Work to be completed
This exercise calls for every line of the listing below that contains the word "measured".

Data shown
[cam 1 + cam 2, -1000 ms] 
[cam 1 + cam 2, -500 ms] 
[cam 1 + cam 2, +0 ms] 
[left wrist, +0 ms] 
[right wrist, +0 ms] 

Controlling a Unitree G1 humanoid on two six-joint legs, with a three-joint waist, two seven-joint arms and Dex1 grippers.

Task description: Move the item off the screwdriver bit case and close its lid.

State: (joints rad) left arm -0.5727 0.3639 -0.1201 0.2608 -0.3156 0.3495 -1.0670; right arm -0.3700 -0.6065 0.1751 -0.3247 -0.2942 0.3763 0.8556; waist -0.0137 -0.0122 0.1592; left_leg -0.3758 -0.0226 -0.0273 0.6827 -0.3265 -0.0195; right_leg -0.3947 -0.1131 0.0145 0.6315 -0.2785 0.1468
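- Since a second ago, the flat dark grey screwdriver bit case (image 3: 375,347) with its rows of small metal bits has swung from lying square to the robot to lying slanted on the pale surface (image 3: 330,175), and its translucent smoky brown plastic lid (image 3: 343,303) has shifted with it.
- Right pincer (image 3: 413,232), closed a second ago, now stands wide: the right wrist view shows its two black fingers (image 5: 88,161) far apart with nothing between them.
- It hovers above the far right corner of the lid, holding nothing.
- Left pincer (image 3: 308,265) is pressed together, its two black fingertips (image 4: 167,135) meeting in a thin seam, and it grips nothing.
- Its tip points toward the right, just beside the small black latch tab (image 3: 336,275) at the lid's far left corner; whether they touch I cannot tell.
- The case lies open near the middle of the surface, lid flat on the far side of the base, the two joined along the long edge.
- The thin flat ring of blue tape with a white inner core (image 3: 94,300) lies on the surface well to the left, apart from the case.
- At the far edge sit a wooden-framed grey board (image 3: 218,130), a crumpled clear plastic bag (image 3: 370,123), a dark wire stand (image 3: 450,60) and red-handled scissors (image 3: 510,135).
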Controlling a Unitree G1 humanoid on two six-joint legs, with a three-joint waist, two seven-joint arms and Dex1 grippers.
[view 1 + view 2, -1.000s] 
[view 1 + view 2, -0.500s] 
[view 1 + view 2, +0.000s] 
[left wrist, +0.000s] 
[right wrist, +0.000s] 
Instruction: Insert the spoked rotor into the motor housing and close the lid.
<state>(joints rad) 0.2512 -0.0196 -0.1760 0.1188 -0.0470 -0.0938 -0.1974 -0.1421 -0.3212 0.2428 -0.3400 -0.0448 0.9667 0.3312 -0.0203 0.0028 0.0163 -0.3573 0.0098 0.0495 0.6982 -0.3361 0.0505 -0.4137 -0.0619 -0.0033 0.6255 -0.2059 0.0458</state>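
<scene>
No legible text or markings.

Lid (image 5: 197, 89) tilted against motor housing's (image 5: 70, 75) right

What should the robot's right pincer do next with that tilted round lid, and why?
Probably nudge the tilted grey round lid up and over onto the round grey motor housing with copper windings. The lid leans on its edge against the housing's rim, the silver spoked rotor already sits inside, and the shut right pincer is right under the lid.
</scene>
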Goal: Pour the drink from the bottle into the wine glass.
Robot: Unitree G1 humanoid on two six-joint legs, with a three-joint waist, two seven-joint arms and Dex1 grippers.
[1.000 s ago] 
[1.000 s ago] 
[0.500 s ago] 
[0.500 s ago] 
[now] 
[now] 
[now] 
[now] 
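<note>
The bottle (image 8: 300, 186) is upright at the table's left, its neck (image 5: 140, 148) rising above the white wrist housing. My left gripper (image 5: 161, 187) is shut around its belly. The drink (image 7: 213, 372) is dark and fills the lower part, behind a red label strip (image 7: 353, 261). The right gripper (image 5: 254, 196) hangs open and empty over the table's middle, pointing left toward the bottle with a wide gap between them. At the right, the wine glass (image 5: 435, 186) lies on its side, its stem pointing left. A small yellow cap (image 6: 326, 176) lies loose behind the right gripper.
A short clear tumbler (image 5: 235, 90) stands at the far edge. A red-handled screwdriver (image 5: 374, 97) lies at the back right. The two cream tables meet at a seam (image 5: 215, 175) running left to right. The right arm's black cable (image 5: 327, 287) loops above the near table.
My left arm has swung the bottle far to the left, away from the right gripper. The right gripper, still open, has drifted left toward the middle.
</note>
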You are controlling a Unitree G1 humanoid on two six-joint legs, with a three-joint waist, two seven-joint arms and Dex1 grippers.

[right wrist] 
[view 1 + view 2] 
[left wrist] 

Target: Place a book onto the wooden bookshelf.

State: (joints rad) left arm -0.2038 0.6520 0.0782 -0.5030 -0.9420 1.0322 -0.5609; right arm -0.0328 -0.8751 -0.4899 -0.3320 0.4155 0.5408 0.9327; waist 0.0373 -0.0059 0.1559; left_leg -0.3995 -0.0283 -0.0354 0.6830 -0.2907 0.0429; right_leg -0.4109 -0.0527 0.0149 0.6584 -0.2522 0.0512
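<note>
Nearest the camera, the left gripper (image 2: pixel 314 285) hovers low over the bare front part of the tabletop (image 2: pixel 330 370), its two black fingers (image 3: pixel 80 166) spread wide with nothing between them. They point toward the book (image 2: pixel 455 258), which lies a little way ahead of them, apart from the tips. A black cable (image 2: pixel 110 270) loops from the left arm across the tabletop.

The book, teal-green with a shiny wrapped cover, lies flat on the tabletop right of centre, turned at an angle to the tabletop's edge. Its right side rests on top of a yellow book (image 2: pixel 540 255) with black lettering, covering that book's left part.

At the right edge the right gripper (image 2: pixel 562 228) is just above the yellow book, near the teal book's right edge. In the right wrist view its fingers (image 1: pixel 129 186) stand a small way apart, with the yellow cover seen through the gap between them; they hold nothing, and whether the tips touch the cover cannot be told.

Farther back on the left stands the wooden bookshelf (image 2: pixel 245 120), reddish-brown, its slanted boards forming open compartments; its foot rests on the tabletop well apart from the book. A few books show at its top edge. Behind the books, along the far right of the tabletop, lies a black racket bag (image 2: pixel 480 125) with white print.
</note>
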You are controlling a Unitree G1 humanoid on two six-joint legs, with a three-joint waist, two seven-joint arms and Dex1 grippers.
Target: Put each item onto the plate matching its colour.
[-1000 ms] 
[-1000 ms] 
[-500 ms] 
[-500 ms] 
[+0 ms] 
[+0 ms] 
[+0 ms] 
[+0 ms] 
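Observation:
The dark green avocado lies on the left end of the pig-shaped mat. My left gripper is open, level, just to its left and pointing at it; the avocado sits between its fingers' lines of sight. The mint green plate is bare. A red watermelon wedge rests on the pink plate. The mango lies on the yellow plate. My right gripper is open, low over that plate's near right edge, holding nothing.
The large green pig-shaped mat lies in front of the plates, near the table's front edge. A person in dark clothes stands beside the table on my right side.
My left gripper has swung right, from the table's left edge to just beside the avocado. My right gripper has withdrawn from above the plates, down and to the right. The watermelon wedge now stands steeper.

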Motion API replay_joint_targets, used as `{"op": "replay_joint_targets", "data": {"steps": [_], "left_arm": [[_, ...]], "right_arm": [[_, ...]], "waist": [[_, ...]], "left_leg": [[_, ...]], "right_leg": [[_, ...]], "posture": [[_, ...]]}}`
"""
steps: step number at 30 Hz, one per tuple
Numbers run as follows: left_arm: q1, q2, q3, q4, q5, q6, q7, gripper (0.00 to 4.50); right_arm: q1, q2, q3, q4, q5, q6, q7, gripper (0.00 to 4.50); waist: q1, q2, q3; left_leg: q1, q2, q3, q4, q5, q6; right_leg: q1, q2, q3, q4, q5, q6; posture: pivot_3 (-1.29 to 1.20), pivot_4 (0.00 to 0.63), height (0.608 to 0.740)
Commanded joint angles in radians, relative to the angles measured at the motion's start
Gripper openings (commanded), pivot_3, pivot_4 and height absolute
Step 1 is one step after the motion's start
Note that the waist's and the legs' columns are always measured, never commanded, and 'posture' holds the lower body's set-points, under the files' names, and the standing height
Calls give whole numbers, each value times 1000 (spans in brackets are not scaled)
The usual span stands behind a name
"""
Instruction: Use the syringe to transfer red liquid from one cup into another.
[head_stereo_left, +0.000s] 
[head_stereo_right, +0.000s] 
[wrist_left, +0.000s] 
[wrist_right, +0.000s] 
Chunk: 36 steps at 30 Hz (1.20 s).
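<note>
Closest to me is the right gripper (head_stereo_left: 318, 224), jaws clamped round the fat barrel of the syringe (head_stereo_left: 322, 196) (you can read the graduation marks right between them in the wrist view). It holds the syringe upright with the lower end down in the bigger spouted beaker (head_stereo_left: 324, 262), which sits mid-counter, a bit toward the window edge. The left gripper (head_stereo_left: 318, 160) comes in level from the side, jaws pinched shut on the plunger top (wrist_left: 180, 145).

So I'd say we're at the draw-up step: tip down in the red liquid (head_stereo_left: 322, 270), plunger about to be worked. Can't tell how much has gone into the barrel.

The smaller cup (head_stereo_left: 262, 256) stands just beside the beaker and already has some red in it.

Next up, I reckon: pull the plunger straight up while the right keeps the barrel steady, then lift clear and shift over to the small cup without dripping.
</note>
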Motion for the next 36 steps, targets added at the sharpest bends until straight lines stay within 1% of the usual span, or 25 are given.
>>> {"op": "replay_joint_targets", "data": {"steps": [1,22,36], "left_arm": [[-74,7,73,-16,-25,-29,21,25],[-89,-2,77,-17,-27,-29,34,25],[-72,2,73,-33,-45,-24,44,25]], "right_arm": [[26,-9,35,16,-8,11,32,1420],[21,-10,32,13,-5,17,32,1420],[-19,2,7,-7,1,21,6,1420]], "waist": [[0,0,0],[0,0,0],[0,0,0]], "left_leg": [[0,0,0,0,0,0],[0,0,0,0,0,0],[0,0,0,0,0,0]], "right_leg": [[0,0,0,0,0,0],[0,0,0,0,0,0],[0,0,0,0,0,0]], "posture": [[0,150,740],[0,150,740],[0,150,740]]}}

Your response
Commanded joint angles in radians, relative to the angles measured at the motion's start
Note that the waist's and the legs' columns are always measured, never commanded, and 'posture' holds the lower body's set-points, under the files' names, and the standing height

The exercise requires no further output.